- **Task requirements**: Lines from the first one down to the one containing "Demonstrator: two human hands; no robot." in the data below are the only ones needed; please return them exactly, both ends included.

- **Collected data**:
---*---

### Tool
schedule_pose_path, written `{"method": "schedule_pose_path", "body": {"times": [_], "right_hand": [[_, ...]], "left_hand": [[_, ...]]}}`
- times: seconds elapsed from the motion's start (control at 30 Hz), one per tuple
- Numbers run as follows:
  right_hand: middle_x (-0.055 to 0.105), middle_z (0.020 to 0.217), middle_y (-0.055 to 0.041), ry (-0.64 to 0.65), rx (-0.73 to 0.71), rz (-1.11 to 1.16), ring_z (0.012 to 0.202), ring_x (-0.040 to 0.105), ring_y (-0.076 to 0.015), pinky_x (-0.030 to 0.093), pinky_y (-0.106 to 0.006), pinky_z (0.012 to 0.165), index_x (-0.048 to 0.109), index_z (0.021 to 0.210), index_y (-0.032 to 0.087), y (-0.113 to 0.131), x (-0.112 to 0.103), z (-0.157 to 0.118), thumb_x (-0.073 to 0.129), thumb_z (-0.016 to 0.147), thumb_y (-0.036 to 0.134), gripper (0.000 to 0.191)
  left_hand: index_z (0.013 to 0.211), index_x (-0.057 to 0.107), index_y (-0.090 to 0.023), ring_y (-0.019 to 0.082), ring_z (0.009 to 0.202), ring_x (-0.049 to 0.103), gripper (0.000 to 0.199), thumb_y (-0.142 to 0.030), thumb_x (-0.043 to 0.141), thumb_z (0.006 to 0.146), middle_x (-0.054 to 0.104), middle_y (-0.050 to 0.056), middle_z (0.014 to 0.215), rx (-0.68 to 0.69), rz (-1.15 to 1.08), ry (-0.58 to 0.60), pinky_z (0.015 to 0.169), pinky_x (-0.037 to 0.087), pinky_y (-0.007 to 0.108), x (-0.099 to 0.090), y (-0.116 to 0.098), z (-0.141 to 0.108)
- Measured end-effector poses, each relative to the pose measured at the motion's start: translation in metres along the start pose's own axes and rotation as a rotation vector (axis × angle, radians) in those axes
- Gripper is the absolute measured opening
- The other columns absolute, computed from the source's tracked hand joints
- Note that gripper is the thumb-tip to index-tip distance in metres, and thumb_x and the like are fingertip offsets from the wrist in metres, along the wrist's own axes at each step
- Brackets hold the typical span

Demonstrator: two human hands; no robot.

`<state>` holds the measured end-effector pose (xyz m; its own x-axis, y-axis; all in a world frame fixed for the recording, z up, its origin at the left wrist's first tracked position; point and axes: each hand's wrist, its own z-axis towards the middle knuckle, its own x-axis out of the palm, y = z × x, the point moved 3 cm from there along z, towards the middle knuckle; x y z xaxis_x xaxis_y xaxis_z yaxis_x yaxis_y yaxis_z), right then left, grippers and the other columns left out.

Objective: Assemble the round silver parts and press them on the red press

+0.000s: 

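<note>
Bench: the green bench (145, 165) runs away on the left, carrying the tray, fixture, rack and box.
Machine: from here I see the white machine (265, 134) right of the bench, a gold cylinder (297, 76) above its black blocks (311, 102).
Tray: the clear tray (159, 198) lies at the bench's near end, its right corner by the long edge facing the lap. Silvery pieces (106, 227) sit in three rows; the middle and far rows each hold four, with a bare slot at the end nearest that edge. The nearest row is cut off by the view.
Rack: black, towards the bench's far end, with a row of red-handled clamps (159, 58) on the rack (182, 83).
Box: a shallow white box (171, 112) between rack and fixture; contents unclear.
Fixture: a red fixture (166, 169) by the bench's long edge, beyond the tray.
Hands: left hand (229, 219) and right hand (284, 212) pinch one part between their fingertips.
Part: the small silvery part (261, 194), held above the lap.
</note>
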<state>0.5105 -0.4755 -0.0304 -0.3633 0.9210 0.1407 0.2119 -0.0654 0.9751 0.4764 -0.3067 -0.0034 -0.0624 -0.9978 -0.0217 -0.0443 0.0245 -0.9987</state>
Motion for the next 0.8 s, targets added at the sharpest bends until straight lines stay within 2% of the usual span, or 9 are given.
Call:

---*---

- **Result for this task**:
### Tool
schedule_pose_path, written `{"method": "schedule_pose_path", "body": {"times": [_], "right_hand": [[_, ...]], "left_hand": [[_, ...]]}}`
- times: seconds elapsed from the motion's start (control at 30 Hz), one per tuple
- Numbers run as follows:
  right_hand: middle_x (-0.055 to 0.105), middle_z (0.020 to 0.217), middle_y (-0.055 to 0.041), ry (-0.64 to 0.65), rx (-0.73 to 0.71), rz (-1.11 to 1.16), ring_z (0.012 to 0.202), ring_x (-0.040 to 0.105), ring_y (-0.076 to 0.015), pinky_x (-0.030 to 0.093), pinky_y (-0.106 to 0.006), pinky_z (0.012 to 0.165), index_x (-0.048 to 0.109), index_z (0.021 to 0.210), index_y (-0.032 to 0.087), y (-0.113 to 0.131), x (-0.112 to 0.103), z (-0.157 to 0.118), thumb_x (-0.073 to 0.129), thumb_z (-0.016 to 0.147), thumb_y (-0.036 to 0.134), gripper (0.000 to 0.191)
  left_hand: index_z (0.013 to 0.211), index_x (-0.057 to 0.107), index_y (-0.090 to 0.023), ring_y (-0.019 to 0.082), ring_z (0.009 to 0.202), ring_x (-0.049 to 0.103), gripper (0.000 to 0.199), thumb_y (-0.142 to 0.030), thumb_x (-0.043 to 0.141), thumb_z (0.006 to 0.146), middle_x (-0.054 to 0.104), middle_y (-0.050 to 0.056), middle_z (0.014 to 0.215), rx (-0.68 to 0.69), rz (-1.15 to 1.08), ry (-0.58 to 0.60), pinky_z (0.015 to 0.169), pinky_x (-0.037 to 0.087), pinky_y (-0.007 to 0.108), x (-0.099 to 0.090), y (-0.116 to 0.098), z (-0.141 to 0.108)
- Measured end-effector poses, each relative to the pose measured at the motion's start: translation in metres along the start pose's own axes and rotation as a rotation vector (axis × angle, radians) in those axes
- Gripper is the absolute measured opening
- The other columns absolute, computed from the source's tracked hand joints
- Note that gripper is the thumb-tip to index-tip distance in metres, and thumb_x and the like are fingertip offsets from the wrist in metres, along the wrist's own axes at each step
- Brackets hold the typical span

Demonstrator: two human hands; no robot.

Nothing else is required to complete the output.